A Python simulation that combines PyBullet robotic arm control with zero-shot image-text matching capabilities using the CLIP vision-language model. This project was created as part of my exploration into applying vision-language models in robotics.
This project demonstrates:
- Physics-based robotic arm simulation using PyBullet
- Vision-guided object selection using CLIP vision-language model
- Intelligent pick and place operations based on text prompts
The robot captures images from its camera, analyzes them using CLIP, selects objects based on text descriptions, and performs pick-and-place operations, including color sorting and interactive placement.
- VLM interaction:
vlm.mp4
- Automatic Sorting:
Sorting.mp4
├── panda_vision_simulation.py # Vision-guided robot simulation Class
├── color_sorting_vlm.py # Color sorting and interactive demo with VLM
├── simple_pick_place_demo.py # Simple pick and place demo
├── requirements.txt # Python dependencies
└── README.md # This documentation
- Camera image capture from PyBullet simulation
- Object detection using 3D-to-2D projection and segmentation masks
- Vision-language matching with CLIP for object selection
- Text-prompted pick and place ("pick up the red cube")
- Multiple objects (red cube, red sphere, blue cube, green sphere, yellow cylinder)

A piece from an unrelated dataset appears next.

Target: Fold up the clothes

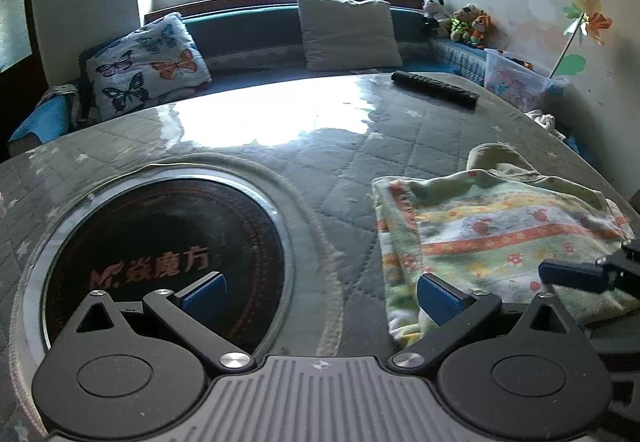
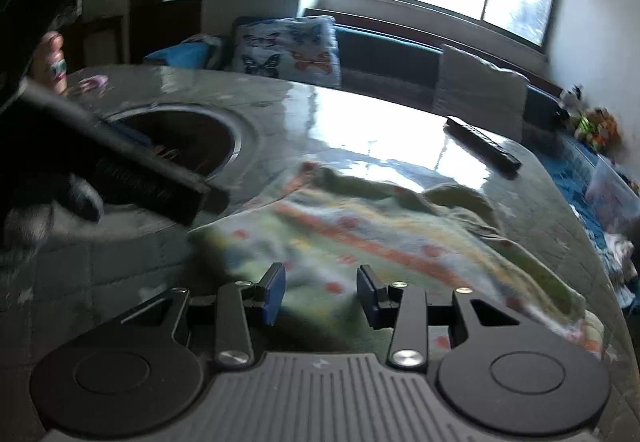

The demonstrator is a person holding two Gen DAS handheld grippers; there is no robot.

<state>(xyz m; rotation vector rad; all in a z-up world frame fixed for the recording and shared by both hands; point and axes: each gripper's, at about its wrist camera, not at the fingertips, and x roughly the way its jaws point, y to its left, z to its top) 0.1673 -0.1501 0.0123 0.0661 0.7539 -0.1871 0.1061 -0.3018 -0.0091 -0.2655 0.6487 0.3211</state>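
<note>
A small folded garment, pale green and yellow with orange bands and cartoon prints, lies on the quilted table at the right. My left gripper stands wide open with bare table between its fingers. Its right pad hangs over the garment's near left corner. A blue pad of the right gripper reaches in from the right edge above the cloth. In the blurred right wrist view, my right gripper is partly open over the garment, and nothing shows pinched between its pads. The left gripper's dark body crosses that view's left side.
A round dark heater plate with orange lettering is set into the table at the left. A black remote lies near the far edge. Behind the table is a sofa with a butterfly pillow, a grey pillow, soft toys and a plastic box. A person's fingers show at upper left.
</note>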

- Color sorting zones with physical borders to prevent objects from falling
- Interactive zone selection and throw action for object placement
- Python 3.7+
- PyBullet
- NumPy
- All basic requirements plus:
- PyTorch
- Transformers (Hugging Face)
- Pillow (PIL)
- Matplotlib
- Requests
-
Clone or download this project:
git clone https://github.com/Nabil-Miri/vlm-robot-color-sorting.git
-
(Recommended) Create and activate a Python virtual environment:
python3 -m venv .venv source .venv/bin/activate -
Install the required dependencies:
pip install -r requirements.txt
To run the color sorting and interactive demo:
python3 color_sorting_vlm.pyWhen you start the demo, you will be prompted to choose a mode:
- Automatic Color Sorting: The robot will automatically sort all objects into their matching colored zones.
- Interactive Text Prompt: You can enter text prompts to select which object the robot should pick up, and choose where to place it (including a "throw away" option).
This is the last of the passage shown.